Planification forestière

1. Définir ses objectifs

Une bonne planification forestière commence par l’établissement de façon claire des objectifs du propriétaire et s’il y a lieu, des autres utilisateurs. Il existe une grande variété de travaux forestiers et plusieurs sont compatibles avec des objectifs financiers autant que fauniques, de conservation et plus encore. Il est néanmoins important de bien les établir dès le début et de bien les communiquer aux personnes avec qui nous pourrions travailler. Ainsi, ils seront considérés tout au long du processus et plus facilement atteints.

2. Approfondir ses connaissances

La prochaine étape vise à approfondir vos connaissances du boisé. De cette façon, vous pourrez évaluer si vos objectifs sont réalisables dans ce même boisé. Un bon moyen est de réaliser un plan d’aménagement forestier (PAF).

Qu’est-ce qu’un plan d’aménagement forestier?

C’est un document rédigé par un ingénieur forestier qui décrit la forêt question et propose des aménagements à réaliser qui considèrent autant les besoins de la forêt, les principes d’aménagement durables que les objectifs du propriétaire. Ce plan contient le calcul de la surface terrière de chaque peuplement de votre boisé. Ce calcul est un indicateur de densité et de volume de bois dans une forêt en particulier. Il sert à déterminer si une forêt contient suffisamment de bois pour envisager une récolte et éventuellement, à évaluer la quantité de bois qui pourrait être récolté.

Le PAF peut être bonifié en y intégrant des mesures de conservation ou de protection de la faune. Dans l’un de ces cas, le plan sera cosigné par un ingénieur forestier et un biologiste. Le travail du biologiste consistera d’abord en l’évaluation du boisé. Ce dernier s’attardera davantage à la présence de plantes, d’animaux, de sols ou d’environnements fragiles à l’activité humaine. Il proposera ensuite des mesures visant à éviter ou atténuer les effets des éventuels travaux sur les éléments sensibles identifiés. À titre d’exemple, si votre boisé contient une espèce d’oiseau rare, l’on pourrait vous suggérer de ne pas réaliser de travaux pendant la période de reproduction de ce même oiseau. L’on pourrait aussi vous suggérer des actions à poser qui amélioreraient l’état d’un de ces éléments sensibles comme de créer des amoncèlements de roches ou de branches pour la faune.
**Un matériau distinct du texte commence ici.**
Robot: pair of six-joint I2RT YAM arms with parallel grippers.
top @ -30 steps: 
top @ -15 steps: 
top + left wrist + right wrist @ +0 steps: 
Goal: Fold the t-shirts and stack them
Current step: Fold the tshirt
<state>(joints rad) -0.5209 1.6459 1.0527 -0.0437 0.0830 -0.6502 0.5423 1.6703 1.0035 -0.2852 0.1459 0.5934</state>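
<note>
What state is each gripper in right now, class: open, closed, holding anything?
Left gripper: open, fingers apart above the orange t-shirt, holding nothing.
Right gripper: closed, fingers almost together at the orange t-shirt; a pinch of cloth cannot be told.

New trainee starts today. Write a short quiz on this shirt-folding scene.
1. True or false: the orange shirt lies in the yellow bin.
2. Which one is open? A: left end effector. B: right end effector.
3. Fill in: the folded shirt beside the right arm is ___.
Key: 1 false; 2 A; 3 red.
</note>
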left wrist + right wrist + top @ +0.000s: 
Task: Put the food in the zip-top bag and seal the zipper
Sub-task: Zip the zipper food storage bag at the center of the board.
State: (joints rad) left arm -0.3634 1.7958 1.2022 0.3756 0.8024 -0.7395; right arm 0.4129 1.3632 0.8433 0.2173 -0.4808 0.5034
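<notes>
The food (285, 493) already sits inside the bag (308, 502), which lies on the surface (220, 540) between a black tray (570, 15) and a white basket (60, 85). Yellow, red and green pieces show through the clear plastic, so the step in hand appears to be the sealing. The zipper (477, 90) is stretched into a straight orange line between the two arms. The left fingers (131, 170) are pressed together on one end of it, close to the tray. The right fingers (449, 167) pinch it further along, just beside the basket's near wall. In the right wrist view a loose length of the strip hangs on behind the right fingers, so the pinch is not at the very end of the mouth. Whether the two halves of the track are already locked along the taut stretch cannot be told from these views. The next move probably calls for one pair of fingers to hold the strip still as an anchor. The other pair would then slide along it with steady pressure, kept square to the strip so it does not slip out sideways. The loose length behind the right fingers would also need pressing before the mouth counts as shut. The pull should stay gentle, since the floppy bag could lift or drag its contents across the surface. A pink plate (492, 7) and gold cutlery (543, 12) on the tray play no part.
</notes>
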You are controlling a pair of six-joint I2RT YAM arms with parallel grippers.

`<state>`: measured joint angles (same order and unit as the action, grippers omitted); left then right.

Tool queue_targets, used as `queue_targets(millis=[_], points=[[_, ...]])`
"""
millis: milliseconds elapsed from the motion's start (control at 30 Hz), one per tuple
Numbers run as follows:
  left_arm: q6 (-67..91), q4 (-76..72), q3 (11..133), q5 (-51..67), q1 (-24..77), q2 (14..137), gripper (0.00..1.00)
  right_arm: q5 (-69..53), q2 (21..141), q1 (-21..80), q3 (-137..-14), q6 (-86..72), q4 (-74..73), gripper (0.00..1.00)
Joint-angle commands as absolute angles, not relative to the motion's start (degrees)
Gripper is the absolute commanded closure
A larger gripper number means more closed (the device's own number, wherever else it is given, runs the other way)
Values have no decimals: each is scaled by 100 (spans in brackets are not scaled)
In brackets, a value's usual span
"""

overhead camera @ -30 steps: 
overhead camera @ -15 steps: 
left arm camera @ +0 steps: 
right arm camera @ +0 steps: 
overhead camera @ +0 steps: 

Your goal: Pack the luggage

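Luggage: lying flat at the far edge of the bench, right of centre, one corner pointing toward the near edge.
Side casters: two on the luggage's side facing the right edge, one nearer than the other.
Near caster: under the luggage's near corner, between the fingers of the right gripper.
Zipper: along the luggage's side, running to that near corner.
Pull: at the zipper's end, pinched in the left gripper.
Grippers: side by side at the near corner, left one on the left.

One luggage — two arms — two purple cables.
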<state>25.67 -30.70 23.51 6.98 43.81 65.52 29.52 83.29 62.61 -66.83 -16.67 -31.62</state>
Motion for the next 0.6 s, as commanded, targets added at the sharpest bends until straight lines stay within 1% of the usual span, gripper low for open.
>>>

Certains ingénieurs forestiers pourront aussi vous proposer de certifier votre boisé. La certification forestière a pour but d’édicter des règles qui visent l’atteinte du développement durable. Les règles ressembleront aux suggestions visant à éviter ou atténuer les effets des travaux. Par contre, dans le cas d’un boisé certifié, il ne s’agira pas de suggestions, mais bien de règles à suivre.

 

Avec ces éléments en main, vous devrez décider si vous allez réaliser les travaux qui vous sont suggérés. Vous devez aussi vérifier la réglementation auprès de votre municipalité. Certains travaux pourraient exiger un permis. Votre conseiller forestier peut vous aider dans cette tâche.

3. Réalisation des travaux

Ensuite, vous devrez décider si vous réaliserez les travaux vous-même ou si vous les ferez faire par votre conseiller forestier ou par un entrepreneur forestier. Dans un cas comme dans l’autre, une part des travaux doit obligatoirement être faite par votre conseiller forestier si vous désirez avoir accès au programme d’aide à la mise en valeur car le programme exige que les travaux soient prescrits et vérifiés par un expert, en l’occurrence votre ingénieur forestier.

Le martelage

Le martelage est une technique de marquage des arbres réalisée par un professionnel forestier. C’est une façon de transposer la stratégie d’aménagement élaborée par un ingénieur forestier en fonction de vos objectifs, et ce, directement sur le terrain. Plus simplement, c’est une façon d’identifier les arbres à conserver ou à retirer d’une forêt.